The cuíca has a wooden or bamboo stick fastened at one end inside the drum in the center of, and perpendicular to, the drumhead. This stick is rosined and rubbed with a cloth. Changing the pressure on the head of the drum from the outside produces the different pitches and timbres. The body of the cuíca is normally made of metal, gourd or synthetic material. It has a single head, normally 6 to 10 in in diameter, made of animal skin. The instrument is held under one arm at chest height with the help of a shoulder strap. To play the cuíca, the stick is rubbed up and down with a wet cloth held in one hand while using the fingers of the other hand to press down on the skin of the drum near the place where the stick is attached. The rubbing motion produces the sound and the pitch is increased or decreased by changing the pressure on the head.

==Usage==

The cuíca is used to accompany a variety of different folk and urban popular dances. For example, it may be part of the instrumental ensemble for the Dança de Santa Cruz (Dance of the Holy Cross) celebrated every May in Santa Cruz, California or for the moçambique (Mozambique) dramatic dance, bailado, in Minas Gerais. It also is used in Feast of the Cross (Feast Of The Holy Cross) dances and processions and in samba music
and dance performances in rural São Paulo.

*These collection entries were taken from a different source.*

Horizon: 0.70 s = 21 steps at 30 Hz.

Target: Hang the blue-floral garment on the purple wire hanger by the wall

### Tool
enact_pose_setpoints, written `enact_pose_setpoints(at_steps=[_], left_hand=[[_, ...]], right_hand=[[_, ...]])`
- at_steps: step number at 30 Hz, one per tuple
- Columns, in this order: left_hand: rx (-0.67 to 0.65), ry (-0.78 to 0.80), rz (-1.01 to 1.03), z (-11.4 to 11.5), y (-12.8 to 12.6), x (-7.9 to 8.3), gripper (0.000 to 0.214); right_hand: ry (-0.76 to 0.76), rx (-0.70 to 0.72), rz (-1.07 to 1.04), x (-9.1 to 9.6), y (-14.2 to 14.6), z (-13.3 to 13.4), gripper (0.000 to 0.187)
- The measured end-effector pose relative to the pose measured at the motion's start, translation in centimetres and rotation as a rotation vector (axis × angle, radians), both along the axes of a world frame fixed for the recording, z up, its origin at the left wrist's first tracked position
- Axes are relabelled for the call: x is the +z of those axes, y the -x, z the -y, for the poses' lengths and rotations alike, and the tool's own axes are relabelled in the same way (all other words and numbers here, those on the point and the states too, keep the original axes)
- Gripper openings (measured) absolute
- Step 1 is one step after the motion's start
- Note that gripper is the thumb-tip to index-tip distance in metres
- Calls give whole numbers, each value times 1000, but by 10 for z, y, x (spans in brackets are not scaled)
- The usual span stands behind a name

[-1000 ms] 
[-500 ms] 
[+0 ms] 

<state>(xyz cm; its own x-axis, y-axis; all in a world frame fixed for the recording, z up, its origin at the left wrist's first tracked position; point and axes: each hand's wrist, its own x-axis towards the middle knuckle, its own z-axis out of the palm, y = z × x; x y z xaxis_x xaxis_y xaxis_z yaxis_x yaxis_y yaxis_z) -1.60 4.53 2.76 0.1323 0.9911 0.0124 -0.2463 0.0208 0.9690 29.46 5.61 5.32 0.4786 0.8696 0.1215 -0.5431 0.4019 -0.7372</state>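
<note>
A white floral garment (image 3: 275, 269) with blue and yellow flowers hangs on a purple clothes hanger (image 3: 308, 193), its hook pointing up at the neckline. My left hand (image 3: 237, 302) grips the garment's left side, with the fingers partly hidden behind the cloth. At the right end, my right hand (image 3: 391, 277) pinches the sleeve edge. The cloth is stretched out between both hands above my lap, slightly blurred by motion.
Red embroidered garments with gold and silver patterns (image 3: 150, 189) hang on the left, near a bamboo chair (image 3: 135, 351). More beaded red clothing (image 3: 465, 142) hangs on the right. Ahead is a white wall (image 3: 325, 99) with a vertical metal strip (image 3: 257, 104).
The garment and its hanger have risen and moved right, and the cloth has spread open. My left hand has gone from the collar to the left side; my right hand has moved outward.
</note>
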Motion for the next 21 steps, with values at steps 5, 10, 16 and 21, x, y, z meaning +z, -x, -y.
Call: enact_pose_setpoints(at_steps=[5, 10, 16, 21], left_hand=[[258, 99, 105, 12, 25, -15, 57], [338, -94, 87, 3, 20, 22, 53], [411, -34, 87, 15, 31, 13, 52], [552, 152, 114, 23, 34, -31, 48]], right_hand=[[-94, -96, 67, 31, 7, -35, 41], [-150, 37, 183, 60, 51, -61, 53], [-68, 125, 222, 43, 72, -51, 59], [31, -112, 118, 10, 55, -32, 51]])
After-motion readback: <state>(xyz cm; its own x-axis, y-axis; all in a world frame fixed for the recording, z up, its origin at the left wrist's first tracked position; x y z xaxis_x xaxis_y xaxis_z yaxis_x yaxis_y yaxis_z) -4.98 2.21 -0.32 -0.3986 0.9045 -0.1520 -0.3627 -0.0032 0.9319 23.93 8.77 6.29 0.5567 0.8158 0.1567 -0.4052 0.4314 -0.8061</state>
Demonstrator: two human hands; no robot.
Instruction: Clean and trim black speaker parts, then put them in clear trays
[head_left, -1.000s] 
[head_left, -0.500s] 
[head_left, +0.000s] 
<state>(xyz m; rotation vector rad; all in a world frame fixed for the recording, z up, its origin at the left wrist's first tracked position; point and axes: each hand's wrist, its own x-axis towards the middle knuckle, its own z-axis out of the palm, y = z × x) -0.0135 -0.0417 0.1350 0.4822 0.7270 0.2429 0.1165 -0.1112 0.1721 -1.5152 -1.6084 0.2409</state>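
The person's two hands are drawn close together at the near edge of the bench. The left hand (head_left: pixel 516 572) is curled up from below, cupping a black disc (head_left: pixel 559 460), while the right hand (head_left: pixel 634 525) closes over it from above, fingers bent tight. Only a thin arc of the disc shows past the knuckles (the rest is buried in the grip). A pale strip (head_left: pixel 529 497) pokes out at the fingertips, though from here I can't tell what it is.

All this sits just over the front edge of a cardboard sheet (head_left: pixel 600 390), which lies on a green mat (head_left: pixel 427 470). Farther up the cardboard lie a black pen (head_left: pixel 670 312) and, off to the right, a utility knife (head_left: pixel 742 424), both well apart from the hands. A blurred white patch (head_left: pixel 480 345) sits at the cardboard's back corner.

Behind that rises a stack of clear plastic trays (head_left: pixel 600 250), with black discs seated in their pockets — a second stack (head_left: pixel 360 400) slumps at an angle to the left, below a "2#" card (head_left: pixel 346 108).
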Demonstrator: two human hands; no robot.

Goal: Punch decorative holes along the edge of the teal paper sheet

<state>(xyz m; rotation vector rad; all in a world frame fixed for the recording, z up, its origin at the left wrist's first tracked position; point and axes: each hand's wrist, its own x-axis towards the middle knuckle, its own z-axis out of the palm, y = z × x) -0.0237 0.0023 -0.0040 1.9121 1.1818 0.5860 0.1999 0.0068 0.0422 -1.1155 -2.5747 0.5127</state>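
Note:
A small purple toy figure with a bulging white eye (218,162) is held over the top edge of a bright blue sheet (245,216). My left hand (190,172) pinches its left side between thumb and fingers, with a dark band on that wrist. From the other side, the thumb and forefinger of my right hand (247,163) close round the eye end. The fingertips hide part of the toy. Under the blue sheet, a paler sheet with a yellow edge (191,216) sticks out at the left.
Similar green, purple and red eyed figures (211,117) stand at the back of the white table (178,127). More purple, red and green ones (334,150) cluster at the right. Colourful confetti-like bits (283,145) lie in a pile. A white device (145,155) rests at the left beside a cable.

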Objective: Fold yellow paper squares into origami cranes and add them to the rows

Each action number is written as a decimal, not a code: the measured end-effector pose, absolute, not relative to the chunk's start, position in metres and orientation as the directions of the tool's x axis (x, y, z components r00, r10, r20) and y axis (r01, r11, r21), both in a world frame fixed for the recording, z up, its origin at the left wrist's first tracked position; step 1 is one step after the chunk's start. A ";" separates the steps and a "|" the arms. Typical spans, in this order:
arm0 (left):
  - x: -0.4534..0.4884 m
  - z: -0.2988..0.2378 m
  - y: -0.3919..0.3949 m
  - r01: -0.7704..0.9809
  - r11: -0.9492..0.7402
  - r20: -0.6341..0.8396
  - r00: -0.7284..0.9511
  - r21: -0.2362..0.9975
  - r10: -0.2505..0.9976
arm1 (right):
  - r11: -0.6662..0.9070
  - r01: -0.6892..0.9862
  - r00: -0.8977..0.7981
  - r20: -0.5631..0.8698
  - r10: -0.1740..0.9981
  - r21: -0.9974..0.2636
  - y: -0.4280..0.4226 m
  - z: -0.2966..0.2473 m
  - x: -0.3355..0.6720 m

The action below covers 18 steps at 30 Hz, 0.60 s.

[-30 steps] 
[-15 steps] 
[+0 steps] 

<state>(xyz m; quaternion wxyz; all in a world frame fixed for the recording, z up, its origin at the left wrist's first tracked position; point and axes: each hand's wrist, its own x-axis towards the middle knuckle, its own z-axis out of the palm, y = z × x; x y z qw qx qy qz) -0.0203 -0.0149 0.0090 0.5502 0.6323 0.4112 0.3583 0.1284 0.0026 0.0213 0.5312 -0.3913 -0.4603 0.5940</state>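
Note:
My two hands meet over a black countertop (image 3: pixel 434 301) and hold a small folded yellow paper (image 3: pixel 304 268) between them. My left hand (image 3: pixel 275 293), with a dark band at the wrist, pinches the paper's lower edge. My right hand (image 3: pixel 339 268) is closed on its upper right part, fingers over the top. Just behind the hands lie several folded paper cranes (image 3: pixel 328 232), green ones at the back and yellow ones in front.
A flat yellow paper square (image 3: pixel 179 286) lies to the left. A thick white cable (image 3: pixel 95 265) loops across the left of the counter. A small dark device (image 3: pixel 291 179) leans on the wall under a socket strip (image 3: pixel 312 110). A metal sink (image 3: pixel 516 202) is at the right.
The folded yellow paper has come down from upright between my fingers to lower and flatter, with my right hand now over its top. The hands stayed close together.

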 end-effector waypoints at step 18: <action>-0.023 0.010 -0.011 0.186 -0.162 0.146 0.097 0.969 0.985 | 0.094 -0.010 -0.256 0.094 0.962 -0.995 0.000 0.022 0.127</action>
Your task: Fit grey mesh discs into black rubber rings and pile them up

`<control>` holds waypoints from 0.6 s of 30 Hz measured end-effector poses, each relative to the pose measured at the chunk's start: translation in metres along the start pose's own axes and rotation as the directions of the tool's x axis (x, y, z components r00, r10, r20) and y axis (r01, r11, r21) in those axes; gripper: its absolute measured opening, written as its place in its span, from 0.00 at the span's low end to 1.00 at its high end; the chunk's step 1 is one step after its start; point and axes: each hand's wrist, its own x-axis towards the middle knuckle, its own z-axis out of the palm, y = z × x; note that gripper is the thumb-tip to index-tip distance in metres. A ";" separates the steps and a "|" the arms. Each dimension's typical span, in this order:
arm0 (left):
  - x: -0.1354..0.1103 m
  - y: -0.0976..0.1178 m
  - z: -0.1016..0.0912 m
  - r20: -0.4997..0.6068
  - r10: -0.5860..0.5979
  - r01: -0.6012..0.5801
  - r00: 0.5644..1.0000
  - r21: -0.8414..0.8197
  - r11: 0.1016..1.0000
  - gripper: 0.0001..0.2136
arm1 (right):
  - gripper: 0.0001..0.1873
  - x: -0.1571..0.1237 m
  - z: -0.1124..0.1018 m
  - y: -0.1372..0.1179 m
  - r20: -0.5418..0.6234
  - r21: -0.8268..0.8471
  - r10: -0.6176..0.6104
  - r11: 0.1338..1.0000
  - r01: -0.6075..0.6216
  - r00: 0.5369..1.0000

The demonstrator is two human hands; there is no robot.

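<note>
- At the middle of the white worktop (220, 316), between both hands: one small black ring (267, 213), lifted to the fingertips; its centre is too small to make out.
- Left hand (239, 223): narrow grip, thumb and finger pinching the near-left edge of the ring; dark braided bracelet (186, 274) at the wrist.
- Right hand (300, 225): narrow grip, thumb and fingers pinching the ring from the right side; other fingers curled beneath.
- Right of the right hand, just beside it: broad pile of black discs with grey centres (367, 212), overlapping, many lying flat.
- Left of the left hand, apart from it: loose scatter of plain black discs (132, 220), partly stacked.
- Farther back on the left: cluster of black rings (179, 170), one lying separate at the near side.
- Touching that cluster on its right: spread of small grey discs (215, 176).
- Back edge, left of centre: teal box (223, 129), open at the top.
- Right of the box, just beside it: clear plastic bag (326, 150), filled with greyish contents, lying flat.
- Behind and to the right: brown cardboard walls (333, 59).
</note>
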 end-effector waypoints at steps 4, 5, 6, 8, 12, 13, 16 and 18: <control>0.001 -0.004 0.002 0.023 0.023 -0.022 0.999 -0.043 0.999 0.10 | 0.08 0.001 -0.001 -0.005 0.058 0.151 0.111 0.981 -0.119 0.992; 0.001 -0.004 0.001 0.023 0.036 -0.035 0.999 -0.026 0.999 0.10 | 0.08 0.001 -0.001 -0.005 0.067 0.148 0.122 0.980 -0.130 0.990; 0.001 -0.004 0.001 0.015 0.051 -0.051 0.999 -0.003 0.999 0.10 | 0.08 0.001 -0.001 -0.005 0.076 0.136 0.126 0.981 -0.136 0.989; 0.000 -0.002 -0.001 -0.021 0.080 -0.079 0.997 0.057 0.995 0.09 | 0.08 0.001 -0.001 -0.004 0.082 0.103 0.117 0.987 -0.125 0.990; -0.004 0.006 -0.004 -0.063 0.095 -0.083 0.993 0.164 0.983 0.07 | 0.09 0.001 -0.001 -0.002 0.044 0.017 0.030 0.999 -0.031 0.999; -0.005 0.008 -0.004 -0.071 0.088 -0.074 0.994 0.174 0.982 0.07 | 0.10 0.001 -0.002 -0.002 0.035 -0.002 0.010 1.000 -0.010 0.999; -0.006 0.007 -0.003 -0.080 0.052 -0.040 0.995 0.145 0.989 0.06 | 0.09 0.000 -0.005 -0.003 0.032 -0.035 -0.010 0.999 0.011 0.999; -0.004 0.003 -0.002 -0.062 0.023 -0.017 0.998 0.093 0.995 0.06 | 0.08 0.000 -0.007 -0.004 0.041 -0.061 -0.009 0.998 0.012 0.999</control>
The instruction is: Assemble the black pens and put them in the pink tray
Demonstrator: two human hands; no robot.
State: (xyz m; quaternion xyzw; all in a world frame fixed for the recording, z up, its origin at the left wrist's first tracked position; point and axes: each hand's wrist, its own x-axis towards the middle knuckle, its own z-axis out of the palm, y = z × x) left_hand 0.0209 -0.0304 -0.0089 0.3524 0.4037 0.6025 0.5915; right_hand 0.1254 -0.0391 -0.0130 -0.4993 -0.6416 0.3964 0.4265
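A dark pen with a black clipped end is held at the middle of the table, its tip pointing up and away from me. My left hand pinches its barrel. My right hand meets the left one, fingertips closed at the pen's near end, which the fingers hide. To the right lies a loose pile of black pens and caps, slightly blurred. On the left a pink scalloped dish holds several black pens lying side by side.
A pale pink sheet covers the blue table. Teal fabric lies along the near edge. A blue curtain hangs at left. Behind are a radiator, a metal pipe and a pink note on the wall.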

The cuíca plays an important rhythmic role in samba music of all kinds. It is particularly notable as a fixture of Rio de Janeiro's Carnival groups, which feature entire sections of cuíca players. It is so commonly used in radio-oriented samba music that in the absence of a cuíca player, Brazilian singers or other musicians imitate the sound of the cuíca with their voices. An example of this imitation can be heard on the intro part of Dizzy Gillespie's version of "Chega de Saudade" (from the "Dizzy on the French Riviera" album, 1965) composed by Antônio Carlos Jobim. The cuíca can also be heard played by the Brazilian percussionist Airto Moreira on the 1999 reissue bonus track "Feio", on Miles Davis' album Bitches Brew. The instrument was also used in "Could You Be Loved" by Bob Marley and The Wailers, "Soul Bossa Nova" by Quincy Jones, "Bird of Beauty" by Stevie Wonder, and "Me and Julio Down by the Schoolyard" by Paul Simon. Along with samba, the cuíca is one of the mainly used Brazilian instruments in jazz-rock, free jazz, and Latin jazz.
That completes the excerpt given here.